Digital transformation is a focus for most organisations – ‘going digital’ has many facets, it isn’t just about the technology – it is also about culture and the content. The Digital Workplace is the inward looking part of transformation; the focus is on enabling employees to work in more agile and efficient ways. Although the key area of focus on the Digital Workplace is about the technology and adoption, you also need to consider a transition to digital content.
Digital content is not a new or innovative idea; video, podcasts and blogs have been used in Internal Communications in the ‘old world’ as well. Where the change is starting to come is that these channels are now becoming primary, not secondary channels as organisations become more responsive to social media internally.
There is often a blurring of the meaning between ‘digital’ and ‘social’ in the workplace, organisations want to harness the power of social to add value in business, but for social to really fly inside organisations, it is the content and culture, not the technology that will make it happen.
The key is finding ways to make your digital content ‘social’ – using mechanics such as hashtags for employees to be able interact with content and drive conversation around stories.

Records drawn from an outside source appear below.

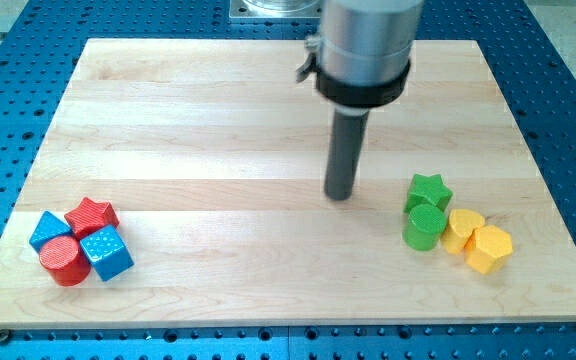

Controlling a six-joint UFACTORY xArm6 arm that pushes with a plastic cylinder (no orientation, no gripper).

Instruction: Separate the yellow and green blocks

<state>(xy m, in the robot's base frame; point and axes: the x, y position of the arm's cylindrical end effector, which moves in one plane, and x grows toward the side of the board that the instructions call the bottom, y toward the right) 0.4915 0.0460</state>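
Resting my tip (340, 195) on wooden board (218, 130), blue pegboard (8, 120) around

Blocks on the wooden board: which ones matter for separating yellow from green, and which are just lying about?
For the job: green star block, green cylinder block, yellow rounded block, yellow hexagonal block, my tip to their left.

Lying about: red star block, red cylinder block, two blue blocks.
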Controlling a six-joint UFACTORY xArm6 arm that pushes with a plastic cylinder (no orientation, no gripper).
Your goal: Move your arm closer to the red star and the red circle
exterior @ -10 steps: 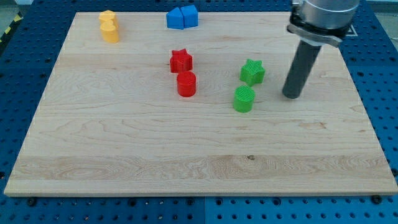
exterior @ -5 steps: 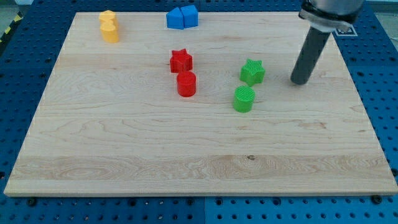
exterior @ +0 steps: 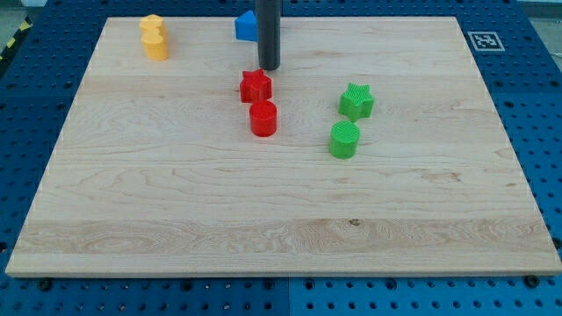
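Yellow blocks [exterior: 154, 38] sit at the view's far left, near the top left corner of the wooden board [exterior: 176, 202]; there seem to be two of them, one right behind the other and touching, their shapes hard to make out. Further right, near the top edge, a blue block [exterior: 245, 26] shows only in part, because my rod [exterior: 268, 31] stands in front of it and hides its right side; its shape cannot be told. My tip [exterior: 269, 68] rests on the board just above the red star [exterior: 255, 86], a little toward its right, very close to it, though I cannot tell whether it touches. The red circle [exterior: 263, 118] lies just below the red star, toward the view's bottom, the two nearly touching, both a bit above the middle of the board. I have no gripper, only the straight dark rod, so no jaws show. Right of the red pair, well apart from them, the green star [exterior: 356, 101] sits above the green circle [exterior: 345, 140], the two close together. At the view's top right, a small black and white marker [exterior: 482, 40] lies just off the board's corner on the blue perforated table [exterior: 536, 132].
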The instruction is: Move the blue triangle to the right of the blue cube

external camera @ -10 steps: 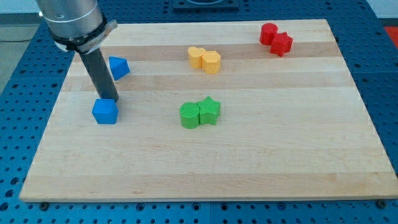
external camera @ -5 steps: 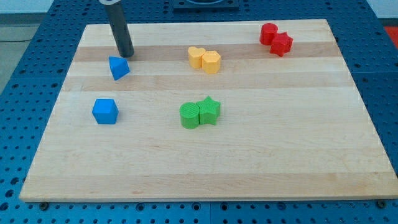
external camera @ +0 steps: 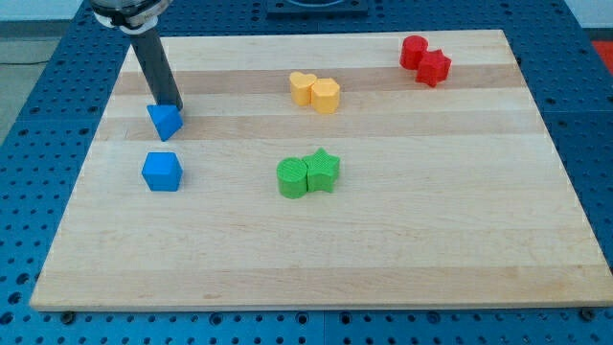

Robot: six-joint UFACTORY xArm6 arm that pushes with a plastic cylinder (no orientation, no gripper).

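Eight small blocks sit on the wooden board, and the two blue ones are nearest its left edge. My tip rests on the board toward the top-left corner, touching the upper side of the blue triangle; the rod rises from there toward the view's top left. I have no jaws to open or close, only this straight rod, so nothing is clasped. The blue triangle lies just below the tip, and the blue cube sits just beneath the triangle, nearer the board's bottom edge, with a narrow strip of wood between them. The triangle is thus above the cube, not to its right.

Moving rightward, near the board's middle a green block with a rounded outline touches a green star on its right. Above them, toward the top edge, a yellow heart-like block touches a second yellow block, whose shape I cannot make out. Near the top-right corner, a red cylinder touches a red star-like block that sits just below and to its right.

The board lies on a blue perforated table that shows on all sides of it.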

Some things to consider as part of your digital content strategy could be:
Videos and Podcasts
If you are not making your videos social, you are missing a huge trick. The power of You Tube should be setting the direction of travel for organisations on video – firstly it is important to create your own internal channel or version of ‘You Tube’ so that your video content starts to feel like it is all part of the same social channel.
It is also important to assign a hashtag to all of your video content so that you can create a conversation around it – making sure that hashtag is displayed throughout the video gives it that ‘social’ feel. At the end of the video, the call to action should be your social tool with the hashtag so that you are aligning your video channel / content with your social tool.
It is also important to make your video assets work for you as hard as they can; publishing videos through one channel such as an Intranet is a wasted opportunity. If you use TV screens across locations they can be really powerful – and will enable you to publish videos multi-channel.
Last but not least, create a feed on your social tool for your video channel. You can also publish your video content here, and build up ‘followers’ in your organisation.
The same rules apply when it comes to podcasts, these can be a useful alternative or complement to video content for stories that are slightly longer in length.
Blogs and Social
If you look at one of the fastest growing marketing trends in the social space at the moment, it is the influencer market. This market is all about people who have a large social following / profile that can influence communities of interest. Typically, an influencer will be a blogger or vlogger.
There is good reason why organisations should look at influencers and understand how they can be effective inside a business. There are cultural challenges with some organisations that are hierarchical in structure with giving employees at all levels a platform to grow as an influencer, but there is huge benefit in doing so.
By creating a blogging network inside your organisation, you can surface authentic and bespoke content from your employees. Blogging can also be an enabler for employees to share insights and expertise that can help with learning and career development.
The integration between blogging and social is also a big piece of the jigsaw, once you have published your blog, employees can use social tools to publicise and create conversation around it – building up a network and becoming an influencer on topics that engage and interest them.
Blogging inside an organisation can become an extension of an employee’s social persona, in a social world persona’s really matter – and tools like LinkedIn are essential part of your career story – giving employee’s opportunity to build up persona’s and influence internally can add value to businesses both with authenticity of content and stories, and surfacing new ideas and perspectives.
This content can also be recycled inside and outside the organisation.
For your digital content to really fly inside an organisation, you need a network of content generators to make the model work. The model for content creation should align to a Digital Newsroom – where there is more detail here >>
A Digital Champion network should sit right across an organisation and include a diverse mix of employees. This group will be your core content generators, and can help you source content and contribute to campaigns.
One of the great strengths of social is campaigns, and it can help organisations theme storytelling that joins the dots for employees on key initiatives. Most organisations can theme 4-5 key initiatives in a year – if you assign a hashtag mechanic you can use your Digital content and champions to help engage and connect employees to your stories.
One great way to use Digital Champions is to face up your internal TV channel, either acting as interviewers or presenters adding a level of real authenticity.
In a social world people are consuming content in different ways, traditional media has far less influence and the line between journalist and blogger is blurring all of the time. If people are consuming social content outside of work, Internal Communications teams need to adapt and look at how they can use similar content models inside organisations.
The tools are enablers; the content and culture are what will drive the real change.